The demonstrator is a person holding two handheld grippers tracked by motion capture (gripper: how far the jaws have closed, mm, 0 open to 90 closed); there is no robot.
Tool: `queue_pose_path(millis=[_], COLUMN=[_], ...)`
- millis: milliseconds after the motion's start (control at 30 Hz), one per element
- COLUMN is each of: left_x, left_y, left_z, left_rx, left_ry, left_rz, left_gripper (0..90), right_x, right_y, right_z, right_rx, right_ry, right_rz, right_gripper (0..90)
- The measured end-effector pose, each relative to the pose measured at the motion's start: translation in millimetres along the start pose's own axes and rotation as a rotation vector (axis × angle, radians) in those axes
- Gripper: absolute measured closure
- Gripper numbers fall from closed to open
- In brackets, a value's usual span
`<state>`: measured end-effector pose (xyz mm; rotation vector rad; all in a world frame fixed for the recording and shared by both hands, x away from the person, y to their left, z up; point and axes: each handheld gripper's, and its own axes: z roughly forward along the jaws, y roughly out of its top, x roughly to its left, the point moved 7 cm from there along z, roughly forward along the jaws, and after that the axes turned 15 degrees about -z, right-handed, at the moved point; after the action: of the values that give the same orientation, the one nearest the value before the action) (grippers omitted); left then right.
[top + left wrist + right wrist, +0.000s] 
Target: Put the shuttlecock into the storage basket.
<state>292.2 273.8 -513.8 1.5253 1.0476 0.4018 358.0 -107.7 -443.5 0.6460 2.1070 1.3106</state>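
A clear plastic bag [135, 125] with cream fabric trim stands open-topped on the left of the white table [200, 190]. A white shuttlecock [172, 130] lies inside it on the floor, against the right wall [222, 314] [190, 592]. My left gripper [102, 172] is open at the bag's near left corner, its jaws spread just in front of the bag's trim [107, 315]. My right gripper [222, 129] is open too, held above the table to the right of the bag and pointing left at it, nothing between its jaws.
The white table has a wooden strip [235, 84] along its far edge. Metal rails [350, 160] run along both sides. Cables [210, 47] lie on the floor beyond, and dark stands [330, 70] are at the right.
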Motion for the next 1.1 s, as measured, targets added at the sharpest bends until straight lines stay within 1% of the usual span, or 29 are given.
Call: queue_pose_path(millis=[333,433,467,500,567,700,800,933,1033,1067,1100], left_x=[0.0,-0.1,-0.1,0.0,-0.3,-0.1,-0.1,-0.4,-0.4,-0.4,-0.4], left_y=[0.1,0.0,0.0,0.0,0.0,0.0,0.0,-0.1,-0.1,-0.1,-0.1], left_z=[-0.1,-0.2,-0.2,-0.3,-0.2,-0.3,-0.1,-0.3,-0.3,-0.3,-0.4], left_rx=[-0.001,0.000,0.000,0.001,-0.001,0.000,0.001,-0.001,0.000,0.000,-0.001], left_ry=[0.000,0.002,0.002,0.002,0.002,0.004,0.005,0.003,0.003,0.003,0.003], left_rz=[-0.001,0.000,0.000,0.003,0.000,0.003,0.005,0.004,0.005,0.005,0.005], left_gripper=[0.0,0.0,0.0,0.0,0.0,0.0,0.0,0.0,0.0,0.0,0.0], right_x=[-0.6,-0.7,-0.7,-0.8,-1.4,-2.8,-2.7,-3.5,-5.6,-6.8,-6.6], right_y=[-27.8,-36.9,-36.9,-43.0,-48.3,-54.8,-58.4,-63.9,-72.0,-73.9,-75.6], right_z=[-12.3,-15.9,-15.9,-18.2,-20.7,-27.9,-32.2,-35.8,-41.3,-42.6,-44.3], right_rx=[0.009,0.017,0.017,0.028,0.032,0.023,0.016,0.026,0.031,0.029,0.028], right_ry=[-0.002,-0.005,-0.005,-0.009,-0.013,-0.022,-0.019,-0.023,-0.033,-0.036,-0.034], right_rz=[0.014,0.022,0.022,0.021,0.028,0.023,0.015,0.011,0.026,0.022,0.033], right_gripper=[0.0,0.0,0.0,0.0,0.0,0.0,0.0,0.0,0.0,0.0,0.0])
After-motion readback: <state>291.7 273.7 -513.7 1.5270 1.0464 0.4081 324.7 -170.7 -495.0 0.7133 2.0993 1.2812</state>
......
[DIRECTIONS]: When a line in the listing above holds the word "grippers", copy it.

[REPLY TO THE EXERCISE]:
The demonstrator is a person holding two handheld grippers tracked by motion capture (gripper: how far the jaws have closed, mm, 0 open to 90 closed); there is no robot.
`<state>`: measured end-effector pose (xyz mm; rotation vector rad; all in a world frame fixed for the recording and shared by both hands, x away from the person, y to their left, z up; point and axes: each handheld gripper's, and its own axes: z roughly forward along the jaws, y roughly out of its top, x roughly to its left, the point moved 7 cm from there along z, roughly forward along the jaws, and after that the axes turned 15 degrees about -z, right-handed, at the moved point; after the action: of the values that give the same orientation, the one nearest the value before the action) (grippers omitted); left then right.

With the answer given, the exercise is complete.